Faktor yang menjadi kunci pokok dalam mengembangkan self efficacy banyak terdapat di dalam proses pembelajaran. Pertama, suasana kebersamaan yang dibangun antara Pendidik dengan peserta didik. Pendidik memberikan dorongan kepada peserta didik untuk mau saling berbagi dan memberikan kontribusi pada kerja sama kelompok. Proses pembelajaran banyak menggunakan kerja   di dalam kelompok, bukan hanya bekerja individual. Misal, tugas atau dinamika kelompok di dalam kelas, peserta dibagi ke dalam kelompok untuk mengerjakan sesuatu. Bagi peserta didik di lingkungan di sini, suasana nyaman, merasa diterima oleh anggota kelompok lain, memunculkan rasa percaya diri untuk terus mengembangkan potensinya. Kedua, semangat belajar terus menerus. Pendidik mendorong peserta didik untuk mau belajar dari kesalahan, mengevaluasi diri secara arif, dan memberikan ruang untuk melakukan kesalahan. Istilah penulis ketika di kelas adalah “kesempatan untuk malu-maluin diri sendiri”. Dalam proses pembelajaran seperti ini, peserta didik akan belajar untuk saling menghargai satu sama lain, dan percaya diri dengan apa yang sudah dimiliki dan diketahuinya, namun juga mau belajar dari anggota lainnya untuk pengembangan kompetensi diri. Berbagai pendapat dari peserta didik akan diberikan apresiasi positif, sekalipun apa yang disampaikan atau dilakukan masih terdapat kekurangan. Melalui proses ini peserta didik semakin mampu untuk memunculkan rasa percaya dirinya dan semakin terpacu untuk mau terus belajar dari berbagai media atau kesempatan.

Ketiga, kesadaran diri untuk mau berubah.
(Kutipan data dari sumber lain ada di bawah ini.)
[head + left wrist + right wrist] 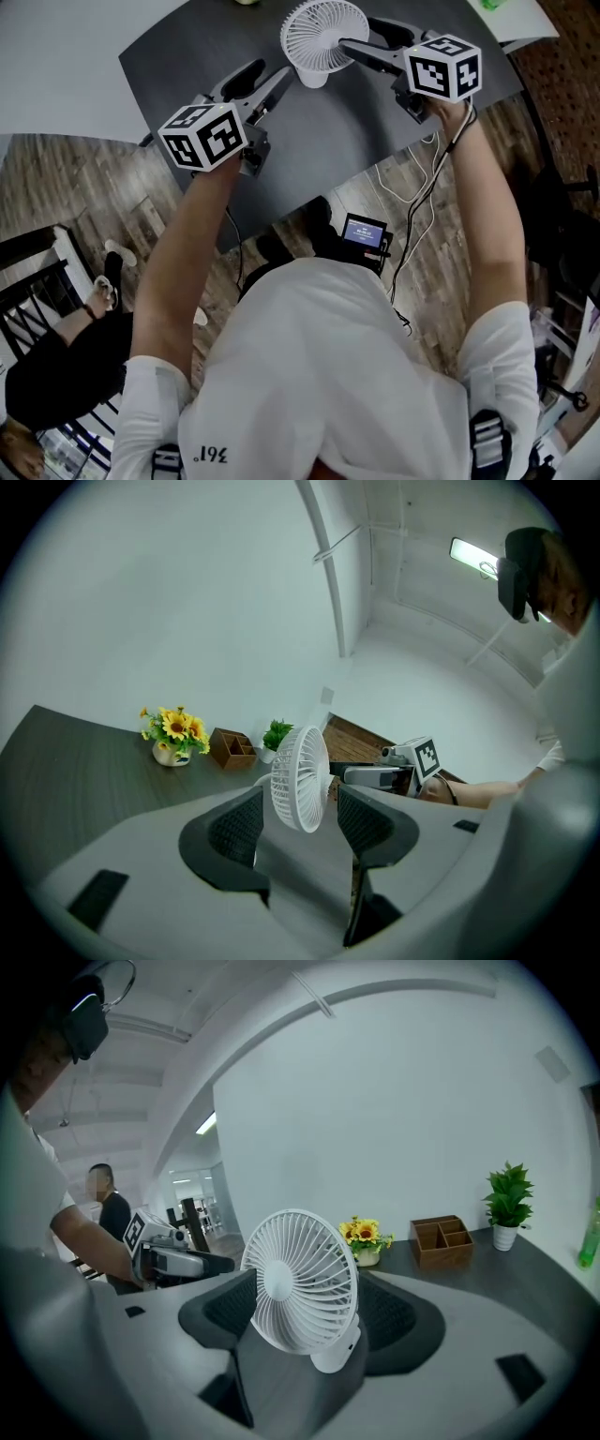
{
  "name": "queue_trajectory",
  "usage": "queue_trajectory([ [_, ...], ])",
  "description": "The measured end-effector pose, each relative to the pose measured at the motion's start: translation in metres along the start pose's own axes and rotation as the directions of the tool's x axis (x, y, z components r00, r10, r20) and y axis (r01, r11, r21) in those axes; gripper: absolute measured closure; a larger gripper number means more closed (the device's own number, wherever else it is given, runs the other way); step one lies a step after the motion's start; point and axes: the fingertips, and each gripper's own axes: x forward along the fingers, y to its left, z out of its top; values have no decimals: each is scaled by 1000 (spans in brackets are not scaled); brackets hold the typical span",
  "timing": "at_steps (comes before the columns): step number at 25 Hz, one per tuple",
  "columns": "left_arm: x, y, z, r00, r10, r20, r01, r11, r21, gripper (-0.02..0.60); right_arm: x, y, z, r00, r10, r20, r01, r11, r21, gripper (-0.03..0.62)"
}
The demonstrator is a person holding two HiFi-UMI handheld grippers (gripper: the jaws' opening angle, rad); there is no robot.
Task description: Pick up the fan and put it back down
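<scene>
Approaching step: I judge this as the reach before the lift, with both tools brought up to the fan (pixel 323 36) and nothing clamped yet.
Left gripper (pixel 270 77): jaws spread wide and holding nothing. Its own view sees the fan edge-on through the gap, just beyond the tips.
Right gripper (pixel 361 36): jaws likewise spread wide. The fan head sits in the gap between the ribbed pads, and I see no pad pressing on it.
Fan position: standing on its base on the dark table (pixel 328 131), well in from the near edge, between the two grippers.
Fan axis: the long axis is upright, with the base down and the round grille on top.
Fan facing: the flat grille face with its round hub turns toward the right gripper, so the disc lies edge-on to the left one.
Next move: I judge that one pair of jaws must close squarely on the neck or base rather than the thin grille. It should then lift straight up so the fan stays upright for setting down.
Risk: as I read it, a pinch on the grille could bend it or tip the fan.
Farther back: a sunflower pot (pixel 173 735), a wooden organiser (pixel 232 748) and a small green plant (pixel 276 736) stand in a row on the table by the white wall, well apart from the fan.
</scene>
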Motion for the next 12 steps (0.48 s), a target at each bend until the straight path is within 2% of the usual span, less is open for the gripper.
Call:
queue_trajectory([
  [6,-18,-6,-1,1000,-13,11,13,1000,-3,321,-24,5,-15,997,-71,8,71,997,29,275],
  [12,-29,-19,-12,998,-45,-36,45,999,7,338,-42,12,-27,991,-134,2,133,990,50,275],
])
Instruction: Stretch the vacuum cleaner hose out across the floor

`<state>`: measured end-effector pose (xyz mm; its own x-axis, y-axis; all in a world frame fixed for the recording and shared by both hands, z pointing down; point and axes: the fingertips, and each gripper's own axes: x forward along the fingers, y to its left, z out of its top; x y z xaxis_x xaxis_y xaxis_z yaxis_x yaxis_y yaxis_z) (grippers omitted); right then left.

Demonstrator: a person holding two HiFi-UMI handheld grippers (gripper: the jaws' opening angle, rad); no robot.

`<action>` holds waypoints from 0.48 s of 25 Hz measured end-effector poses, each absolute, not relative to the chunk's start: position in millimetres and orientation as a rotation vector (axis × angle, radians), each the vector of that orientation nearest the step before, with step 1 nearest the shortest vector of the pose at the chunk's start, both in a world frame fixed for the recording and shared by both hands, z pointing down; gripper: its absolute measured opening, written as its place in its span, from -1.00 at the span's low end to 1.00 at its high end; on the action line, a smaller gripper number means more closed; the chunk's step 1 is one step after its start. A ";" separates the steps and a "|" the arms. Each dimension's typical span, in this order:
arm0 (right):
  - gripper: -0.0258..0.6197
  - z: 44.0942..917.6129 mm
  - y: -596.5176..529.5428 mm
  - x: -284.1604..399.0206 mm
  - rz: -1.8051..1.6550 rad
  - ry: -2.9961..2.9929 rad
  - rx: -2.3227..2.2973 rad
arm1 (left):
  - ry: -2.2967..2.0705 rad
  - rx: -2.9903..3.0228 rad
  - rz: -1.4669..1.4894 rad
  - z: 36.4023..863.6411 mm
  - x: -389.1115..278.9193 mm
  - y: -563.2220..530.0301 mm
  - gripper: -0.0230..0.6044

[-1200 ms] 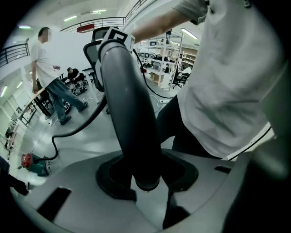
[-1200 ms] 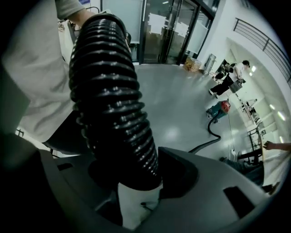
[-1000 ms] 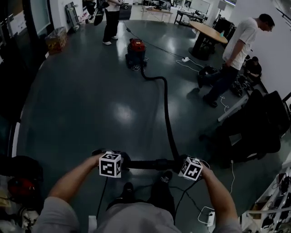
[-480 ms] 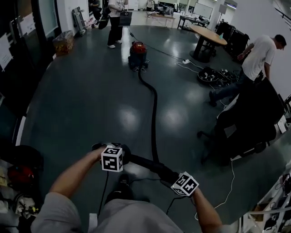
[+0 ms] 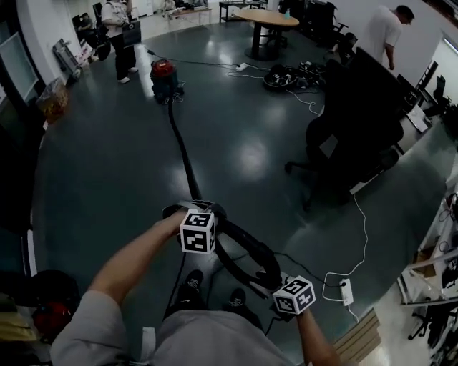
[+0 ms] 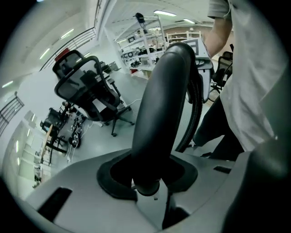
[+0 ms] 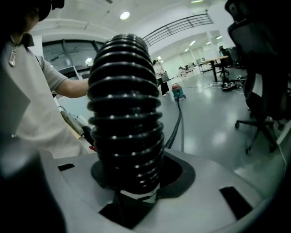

Bertambahnya kompetensi yang dimiliki akan dapat merubah seseorang menjadi lebih baik, lebih kompeten selama seseorang mau merubah dirinya disesuaikan dengan penambahan kompetensinya. Percuma saja seseorang diikut sertakan dalam berbagai program pelatihan, jika di dalam hatinya, tidak muncul kesadaran dan keinginan   untuk berubah. Kesadaran diri untuk mau berubah ini tentunya akan banyak ditentukan oleh kejelasan mengenai apa yang diinginkan oleh seseorang. Dalam dunia pendidikan, kesadaran diri untuk mau berubah dapat dimunculkan oleh pendidik, dengan memberikan contoh bagaimana pendidik sendiripun mau berubah. Selain  itu, pendidik juga dapat memberikan berbagai wawasan baru dari berbagai sumber, yang dapat memicu kesadaran diri peserta didik bahwa berubah sendiri akan lebih menyenangkan dan lebih terhormat daripada dipaksa untuk berubah.

Akhirnya, kompetensi yang dimiliki seseorang, akan lebih bermakna dengan adanya rasa kompeten yang dapat dibangun melalui rasa kebersamaan, semangat belajar terus menerus, dan kesadaran diri untuk berubah. Selamat mencoba, semoga dapat memperkaya implementasi Pembelajaran Berbasis Kompetensi.

Referensi
Hartanto, FM., 2009, Paradigma Baru Manajemen Indonesia: Menciptakan Nilai dengan Bertumpu Pada Kebajikan dan Potensi Insani, Mizan.